I decided that I was bad at it when I was in Mr. Inouye’s class at Alta Sierra and my bestie Khaylin and I were giving each other “new names” (that I refuse to share with the public) instead of listening to his mind numbing lectures. The only thing I remember about his class is my nickname and hearing an eighth grade girl with blonde hair walk by rapping Fat Joe’s “Lean Back” as she passed my classroom; a highlight of middle school, honestly.
I struggled for the next 5 years to remain a B+ average student. Not really because I am incredibly intelligent (really really ridiculously good looking too) but I decided I was bad at math so I was always trying to stay afloat with that C in geometry or whatever.
When I got to the University of Pittsburgh, I was in a math class with one hundred people and I couldn’t be bothered. I was also 3,000 miles from home and had joined their Division One track team. Couldn’t be bothered with algebra. I failed it. Like, an F. And I didn’t retake it and I became an art major and moved to Los Angeles. You should have seen the Holy Ghost dance I did when I found out Art Center didn’t require math classes.
But then I was in a perspective class; a required foundation course that I had deduced was artistic math. I will add for context and defense of my shortcomings in this class by saying that my first two semesters of art school were extremely painful and I was not emotionally or physically well.
Perspective, or the way that I (didn’t) learned about it dealt a lot with rulers and measuring and the work looked like architecture and my teacher’s voice often soothed me to sleep.
I was in San Francisco this weekend and I haven’t been there in a while. SF used to be my favorite city and I had a very magical idea about it when I was younger. For a year or two my dad was in San Francisco two or three times a month on business. SF is my dad’s favorite city, and it is often that we share favorite things.
I’ve got to tell you, I am a very romantic person. And I am okay with liking things that people think are cliché. I attest that I like what the hell I like and no one decides those things for me. I say this because I often find myself enamored with landmarks and monuments and skyscrapers. I don’t freak out about them, I adore very quietly and secretly. But usually when I go a city, new to me or not, there is one (sometimes two) that I pay attention to my entire stay.

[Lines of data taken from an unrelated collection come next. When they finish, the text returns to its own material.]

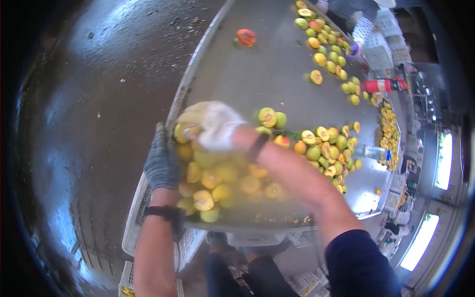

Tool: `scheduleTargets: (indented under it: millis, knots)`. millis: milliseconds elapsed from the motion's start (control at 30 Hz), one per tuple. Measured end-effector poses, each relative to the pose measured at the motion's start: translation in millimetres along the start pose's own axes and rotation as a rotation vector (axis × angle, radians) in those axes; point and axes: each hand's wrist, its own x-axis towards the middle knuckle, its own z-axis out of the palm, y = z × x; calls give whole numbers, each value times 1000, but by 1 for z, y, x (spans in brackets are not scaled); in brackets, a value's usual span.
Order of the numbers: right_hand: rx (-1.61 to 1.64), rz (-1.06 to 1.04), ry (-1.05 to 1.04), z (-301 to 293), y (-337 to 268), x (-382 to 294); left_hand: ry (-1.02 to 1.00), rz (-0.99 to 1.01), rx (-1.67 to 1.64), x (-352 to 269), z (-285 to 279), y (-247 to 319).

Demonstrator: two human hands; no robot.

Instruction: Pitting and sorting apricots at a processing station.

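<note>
My left hand (162,159), in a grey knitted glove, is upright at the left rim of a metal table (245,78). Its fingers point away from me, and its palm side is turned from view. My right hand (217,124), in a white glove, is bent over and blurred beside it. Under the right fingers show a yellow peach (180,133) and a small shiny patch, too blurred to name. Whether either hand grips something is not plain. Halved peaches (203,200) lie heaped between my forearms, many with cut faces showing.
More peach halves (330,148) are piled to the right, near a clear bottle (375,152). A red bottle (382,85) lies at the far side, where a purple-gloved hand (354,50) of another person shows. White plastic crates (191,241) stand below the table; wet floor (104,111) is at left.
</note>
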Motion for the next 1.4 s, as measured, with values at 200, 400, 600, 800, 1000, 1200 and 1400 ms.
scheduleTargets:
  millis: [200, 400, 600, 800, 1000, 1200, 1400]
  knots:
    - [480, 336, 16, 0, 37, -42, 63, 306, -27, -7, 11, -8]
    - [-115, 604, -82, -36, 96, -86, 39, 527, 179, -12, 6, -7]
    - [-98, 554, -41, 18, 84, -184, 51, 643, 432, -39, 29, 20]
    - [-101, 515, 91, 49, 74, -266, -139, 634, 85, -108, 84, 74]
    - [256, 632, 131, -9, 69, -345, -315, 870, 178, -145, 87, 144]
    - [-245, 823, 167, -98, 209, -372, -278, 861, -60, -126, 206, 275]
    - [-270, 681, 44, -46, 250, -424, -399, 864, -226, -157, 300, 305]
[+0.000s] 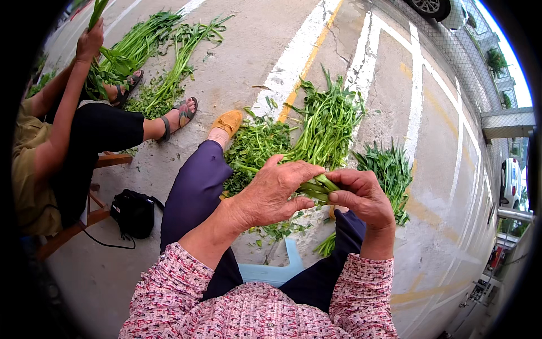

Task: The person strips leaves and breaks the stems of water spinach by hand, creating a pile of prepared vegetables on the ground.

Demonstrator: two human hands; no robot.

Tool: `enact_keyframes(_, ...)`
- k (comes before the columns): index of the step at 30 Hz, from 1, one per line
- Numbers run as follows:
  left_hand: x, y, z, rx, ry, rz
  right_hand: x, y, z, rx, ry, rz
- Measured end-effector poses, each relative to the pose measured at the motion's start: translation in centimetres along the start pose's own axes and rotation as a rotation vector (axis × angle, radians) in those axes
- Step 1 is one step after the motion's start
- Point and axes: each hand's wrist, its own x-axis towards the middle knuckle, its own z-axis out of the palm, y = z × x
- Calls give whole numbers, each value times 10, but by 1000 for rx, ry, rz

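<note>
Between my two hands, above my lap, are a few thick green vegetable stems. My left hand has its thumb and fingers around their left part. My right hand pinches the stem ends between thumb and fingers. Just beyond my hands a long bundle of leafy green stalks lies on the concrete. To its left spreads a heap of loose leaves and trimmings. A smaller bunch of dark-leaved greens rests to the right of my right hand. Some stem ends show beside my right leg.
At the left sits a co-worker whose hand holds greens upright, with more stalks beyond their sandalled feet. A black bag lies by a wooden stool. A light blue plastic seat is under me.
</note>
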Motion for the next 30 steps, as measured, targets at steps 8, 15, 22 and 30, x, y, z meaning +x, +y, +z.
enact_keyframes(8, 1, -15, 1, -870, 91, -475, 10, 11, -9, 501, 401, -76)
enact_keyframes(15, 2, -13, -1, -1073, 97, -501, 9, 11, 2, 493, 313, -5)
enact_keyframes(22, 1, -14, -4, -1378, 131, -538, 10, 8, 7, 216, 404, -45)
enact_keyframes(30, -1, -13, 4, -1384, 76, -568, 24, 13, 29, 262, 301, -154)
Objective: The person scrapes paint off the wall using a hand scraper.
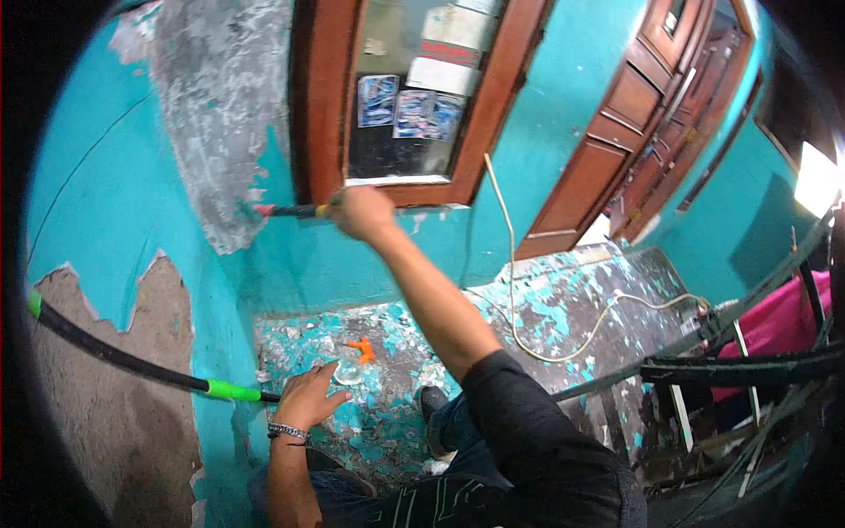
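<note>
My right hand is closed around the handle end of a long-handled tool, dark with a reddish tip. That tip touches the turquoise wall at the lower edge of a bare grey patch, left of the wooden window frame. Lower down, my left hand has its fingers spread and holds nothing visible; a chain bracelet is on its wrist. It is beside a black pole with green bands; whether they touch I cannot tell. An orange-handled tool lies on the floor by a clear round object.
Turquoise paint flakes litter the dark floor. A pale cable hangs from near the window and loops over the floor. A wooden door stands at right, with a bright lamp and pink cloth beyond.
</note>
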Available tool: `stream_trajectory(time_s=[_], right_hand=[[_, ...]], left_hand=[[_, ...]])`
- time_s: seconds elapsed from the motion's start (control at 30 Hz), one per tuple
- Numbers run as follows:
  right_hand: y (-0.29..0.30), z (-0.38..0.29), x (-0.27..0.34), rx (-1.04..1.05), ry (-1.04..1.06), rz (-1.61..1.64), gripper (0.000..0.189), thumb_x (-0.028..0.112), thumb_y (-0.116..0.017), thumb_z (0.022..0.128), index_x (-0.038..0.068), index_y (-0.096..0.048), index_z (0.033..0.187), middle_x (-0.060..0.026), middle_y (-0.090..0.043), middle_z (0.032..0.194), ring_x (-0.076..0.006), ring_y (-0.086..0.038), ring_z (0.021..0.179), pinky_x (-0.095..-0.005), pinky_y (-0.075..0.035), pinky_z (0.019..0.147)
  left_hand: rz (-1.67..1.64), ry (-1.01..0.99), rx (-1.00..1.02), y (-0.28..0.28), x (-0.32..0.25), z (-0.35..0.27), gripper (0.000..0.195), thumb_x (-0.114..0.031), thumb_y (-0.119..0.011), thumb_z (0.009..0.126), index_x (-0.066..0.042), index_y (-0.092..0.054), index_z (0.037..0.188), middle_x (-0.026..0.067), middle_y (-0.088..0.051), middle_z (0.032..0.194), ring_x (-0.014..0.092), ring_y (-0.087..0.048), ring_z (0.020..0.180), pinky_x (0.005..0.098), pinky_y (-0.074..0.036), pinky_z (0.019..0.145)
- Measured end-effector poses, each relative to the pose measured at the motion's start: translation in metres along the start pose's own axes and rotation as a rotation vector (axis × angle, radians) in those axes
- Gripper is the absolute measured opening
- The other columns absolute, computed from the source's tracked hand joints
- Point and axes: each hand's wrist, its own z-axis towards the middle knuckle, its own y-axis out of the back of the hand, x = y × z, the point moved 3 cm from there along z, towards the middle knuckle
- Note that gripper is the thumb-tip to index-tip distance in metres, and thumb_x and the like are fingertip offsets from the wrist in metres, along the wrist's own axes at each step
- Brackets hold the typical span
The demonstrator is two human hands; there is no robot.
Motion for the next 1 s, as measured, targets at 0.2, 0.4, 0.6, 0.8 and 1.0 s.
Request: stream_trajectory(time_s=[0.2, 0.4, 0.6, 0.8, 1.0], right_hand=[[-0.022, -0.034, 0.001, 0.018, -0.019, 0.156, 0.026, 0.034, -0.065, 0.081, 0.010, -0.071, 0.089, -0.0158, -0.068, 0.085, -0.0335, -0.066, 0.082, -0.0455, -0.052, 0.073], [-0.035, -0.122, -0.042, 0.060, -0.019, 0.497, 0.034, 0.033, -0.067, 0.079, 0.005, -0.069, 0.097, -0.0206, -0.066, 0.084, -0.0356, -0.065, 0.079, -0.0421, -0.050, 0.072], [-0.046, -0.190, -0.078, 0.075, -0.065, 0.740, 0.033, 0.025, -0.065, 0.083, 0.000, -0.062, 0.104, -0.0133, -0.066, 0.084, -0.0220, -0.063, 0.076, -0.0349, -0.048, 0.070], [-0.105, -0.202, -0.056, 0.319, -0.350, 1.199, 0.037, 0.024, -0.054, 0.091, 0.001, -0.049, 0.120, -0.0121, -0.062, 0.095, -0.0198, -0.061, 0.079, -0.0344, -0.049, 0.072], [-0.154, -0.200, -0.007, 0.059, -0.093, 0.933, 0.044, 0.028, -0.057, 0.090, 0.004, -0.045, 0.125, -0.0181, -0.061, 0.100, -0.0291, -0.060, 0.095, -0.0386, -0.046, 0.081]], left_hand=[[-0.032, -0.011, 0.022, -0.019, 0.022, 0.047, 0.065, -0.041, -0.066, 0.078, 0.001, -0.050, 0.126, 0.0217, -0.055, 0.124, 0.037, -0.052, 0.114, 0.0419, -0.042, 0.097], [0.015, 0.070, 0.112, -0.023, 0.024, 0.082, 0.066, -0.036, -0.068, 0.077, 0.001, -0.048, 0.128, 0.0218, -0.061, 0.113, 0.034, -0.059, 0.105, 0.0422, -0.046, 0.090], [-0.258, -0.035, 0.019, -0.023, -0.002, 0.101, 0.052, -0.024, -0.061, 0.085, 0.000, -0.046, 0.129, 0.0145, -0.064, 0.101, 0.023, -0.062, 0.091, 0.0363, -0.049, 0.081], [-1.128, -0.007, -0.202, -0.028, 0.019, 0.084, 0.048, -0.024, -0.054, 0.090, -0.002, -0.042, 0.132, 0.0061, -0.061, 0.102, 0.014, -0.060, 0.087, 0.0297, -0.047, 0.076], [-1.445, 0.079, -0.353, -0.031, 0.053, 0.072, 0.037, -0.022, -0.057, 0.090, -0.001, -0.047, 0.119, 0.0072, -0.060, 0.099, 0.016, -0.057, 0.092, 0.0303, -0.046, 0.078]])
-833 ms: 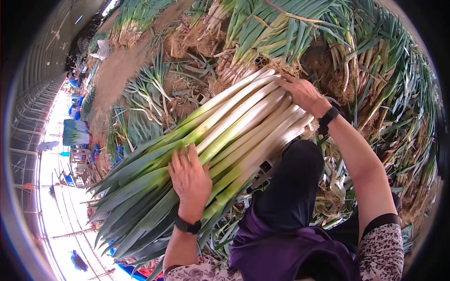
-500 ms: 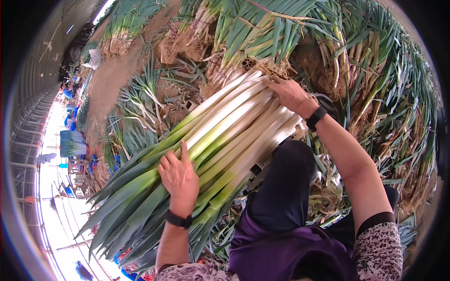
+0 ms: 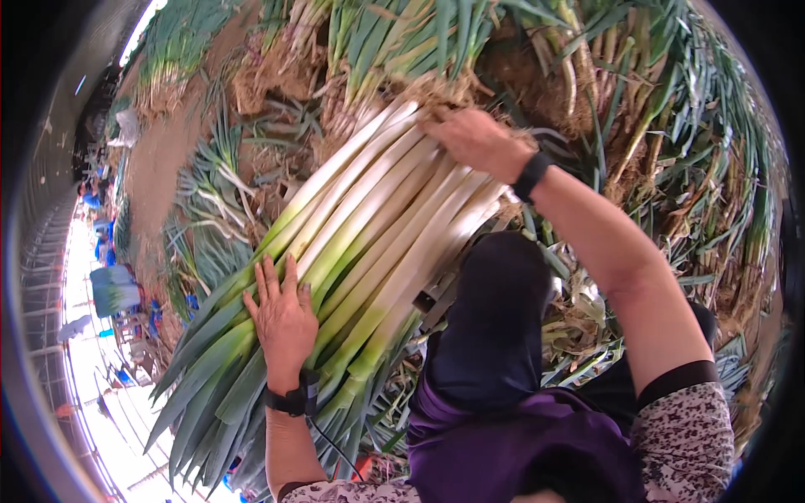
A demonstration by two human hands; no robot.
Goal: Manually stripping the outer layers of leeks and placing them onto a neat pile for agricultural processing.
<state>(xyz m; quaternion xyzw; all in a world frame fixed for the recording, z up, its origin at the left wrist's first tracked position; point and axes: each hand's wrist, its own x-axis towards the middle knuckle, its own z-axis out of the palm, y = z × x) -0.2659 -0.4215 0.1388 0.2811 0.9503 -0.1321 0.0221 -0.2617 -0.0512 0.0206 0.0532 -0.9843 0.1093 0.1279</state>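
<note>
A broad bunch of leeks [image 3: 377, 210] lies slantwise in front of me, white root ends at the upper right and dark green leaves at the lower left. My left hand [image 3: 285, 323] is open, fingers spread on top of the stalks where white turns to green. At the white ends, my right hand [image 3: 478, 144] touches the upper stalks. Its fingers are blurred and partly hidden, so I cannot tell how they close. Beneath the bunch, a small dark block-shaped part [image 3: 425, 301] shows beside my knee.
More rooted leeks [image 3: 402, 50] are heaped beyond the bunch, with a large pile [image 3: 704, 168] along the right. Loose smaller plants [image 3: 218, 180] lie on the brown ground [image 3: 155, 201] at left. Leaf scraps [image 3: 579, 335] surround my dark-trousered knee [image 3: 503, 318].
The whole view has shifted, carrying the bunch leftward in the picture. My left hand's fingers, partly curled before with the index finger out, are now spread. My right hand stays at the white ends.
</note>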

When I was at the University of Pittsburgh, I fell in love with the Cathedral of Learning. And okay, it’s cheesy and iconic and typical. So what. The birth of this love was being lost. If I ventured out (something I do a lot) and came to the conclusion I was in fact lost—I looked up towards that beacon and meandered in its general direction until I found something familiar. I don’t know if other people do this. I had been sitting in Echo Park about a month ago and got up to head back to my car. A European couple stopped me and asked for directions to DTLA. They were going to be walking, and I did my very best to articulate how to get there. But Downtown was so visible from where we were standing and when they walked away I wondered why they wouldn’t just follow the skyline like the “north star” it is.
The Transamerica Pyramid is a triangle, and I like triangles. That was my landmark for this weekend. Any time I got into a different area of town I stopped to find it—and I thought about how amazing it is that people in different parts of the city experience and view this same thing so differently depending on their vantage point, just like an opinion.